Using this coding, we are able to drastically reduce the information needed to represent each interaction. Because the main protein (A) does not move, it does not add information, so we can ignore it. Furthermore, since we can encode the ligand (B) only by its three most distant atoms, we can reduce all the information required for clustering algorithms to only the three coordinates of these three atoms. Therefore, we can represent each interaction between two proteins with only a 9-coordinate vector.
Using the ELE trick, clustering algorithms have much less data to manage and are therefore much faster.
The next and final step was to apply clustering methods in order to group all the poses that came out as the output of the different docking programs and thus see in which positions we most often find an interaction between the central protein and the ligand.

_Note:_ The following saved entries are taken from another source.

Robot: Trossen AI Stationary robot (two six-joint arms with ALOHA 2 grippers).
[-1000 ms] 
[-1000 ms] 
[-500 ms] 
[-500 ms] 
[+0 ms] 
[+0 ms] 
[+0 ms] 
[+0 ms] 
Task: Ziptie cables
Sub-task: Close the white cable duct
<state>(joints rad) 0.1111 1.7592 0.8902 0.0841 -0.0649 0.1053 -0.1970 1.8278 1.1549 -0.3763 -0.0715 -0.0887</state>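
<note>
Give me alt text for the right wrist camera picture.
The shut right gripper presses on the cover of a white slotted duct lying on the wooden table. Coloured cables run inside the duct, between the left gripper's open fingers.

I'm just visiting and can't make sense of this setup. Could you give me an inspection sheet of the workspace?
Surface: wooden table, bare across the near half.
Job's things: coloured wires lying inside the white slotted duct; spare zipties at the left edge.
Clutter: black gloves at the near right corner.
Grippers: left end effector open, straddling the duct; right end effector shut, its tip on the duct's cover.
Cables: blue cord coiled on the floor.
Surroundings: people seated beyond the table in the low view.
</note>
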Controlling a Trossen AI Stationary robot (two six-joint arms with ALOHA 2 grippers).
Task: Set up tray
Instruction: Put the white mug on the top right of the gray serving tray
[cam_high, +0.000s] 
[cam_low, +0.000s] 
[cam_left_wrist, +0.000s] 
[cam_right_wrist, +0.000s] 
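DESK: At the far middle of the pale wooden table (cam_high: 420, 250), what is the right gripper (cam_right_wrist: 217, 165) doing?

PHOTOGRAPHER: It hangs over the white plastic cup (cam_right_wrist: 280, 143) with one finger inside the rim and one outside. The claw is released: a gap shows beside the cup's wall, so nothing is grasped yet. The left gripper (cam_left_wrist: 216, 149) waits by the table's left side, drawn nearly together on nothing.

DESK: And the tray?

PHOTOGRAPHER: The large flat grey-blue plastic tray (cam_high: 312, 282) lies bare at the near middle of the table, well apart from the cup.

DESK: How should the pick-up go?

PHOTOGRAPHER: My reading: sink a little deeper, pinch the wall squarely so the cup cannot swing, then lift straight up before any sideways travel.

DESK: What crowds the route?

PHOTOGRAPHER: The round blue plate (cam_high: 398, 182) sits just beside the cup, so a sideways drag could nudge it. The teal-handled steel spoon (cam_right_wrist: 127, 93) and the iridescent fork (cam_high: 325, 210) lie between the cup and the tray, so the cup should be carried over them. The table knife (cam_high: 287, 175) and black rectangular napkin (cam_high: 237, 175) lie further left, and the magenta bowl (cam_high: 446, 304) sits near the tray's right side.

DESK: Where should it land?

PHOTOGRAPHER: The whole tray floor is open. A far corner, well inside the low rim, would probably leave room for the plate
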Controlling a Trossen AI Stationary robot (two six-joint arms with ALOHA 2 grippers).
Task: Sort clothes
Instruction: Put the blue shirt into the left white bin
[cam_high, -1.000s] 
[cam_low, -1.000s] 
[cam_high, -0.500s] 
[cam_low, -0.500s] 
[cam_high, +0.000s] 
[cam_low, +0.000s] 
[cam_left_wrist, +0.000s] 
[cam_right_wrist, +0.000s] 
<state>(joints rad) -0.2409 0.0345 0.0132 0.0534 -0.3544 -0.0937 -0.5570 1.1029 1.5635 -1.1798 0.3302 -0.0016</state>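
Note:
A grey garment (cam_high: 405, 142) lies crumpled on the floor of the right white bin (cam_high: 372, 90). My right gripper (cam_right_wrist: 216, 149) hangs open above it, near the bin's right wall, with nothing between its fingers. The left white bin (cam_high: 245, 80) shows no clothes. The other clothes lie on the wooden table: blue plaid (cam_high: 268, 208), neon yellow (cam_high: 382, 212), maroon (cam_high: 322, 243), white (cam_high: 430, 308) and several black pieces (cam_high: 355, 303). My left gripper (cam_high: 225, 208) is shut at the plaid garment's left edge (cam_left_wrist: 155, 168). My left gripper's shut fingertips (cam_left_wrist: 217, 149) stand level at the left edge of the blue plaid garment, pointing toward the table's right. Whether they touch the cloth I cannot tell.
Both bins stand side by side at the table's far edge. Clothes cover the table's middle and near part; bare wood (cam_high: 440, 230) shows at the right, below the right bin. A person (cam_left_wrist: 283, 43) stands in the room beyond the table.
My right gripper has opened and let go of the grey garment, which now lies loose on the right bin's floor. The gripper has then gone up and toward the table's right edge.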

We proposed two different clustering algorithms, DBSCAN and K-Means, which gave us similar results. Below you can see an example of protein A (in the center) and the top 10 clusters obtained with their ligands, as well as the best cluster obtained by this molecule.
Below are two tables comparing the consensus algorithm used until then and ELE (ours):
Time comparison between existing implementation and ELE
As you can see in the table, using either of the two clustering algorithms we proposed combined with ELE, we got excellent results with respect to the implementation from which we started (a 99% reduction in runtime). In addition, we were able to verify that the accuracy of the results was equal to or better than the algorithm implemented until then.
In addition, as an extra add-on, we created an interface for viewing interactions and proteins in a personalized way, very useful for understanding and analyzing the results:
The experience of the InLab members we have participated in is very positive. On one hand, we have been able to learn a lot, both in terms of health issues (in this case, how to deal with large amounts of biological data) and in terms of technology issues (although it seems untrue, you can learn a lot in less than 48 hours). In addition, we have been able to get into the field of mental health and see how important it is in people's quality of life.
We are very pleased, both with the result of our work, that we believe that it can really be used in future research, and with the fact that we have contributed our grain of sand to a solidarity event such as bitsxlaMarató. We encourage you to participate in future editions of this Hackaton and many more that are organized around the world every year.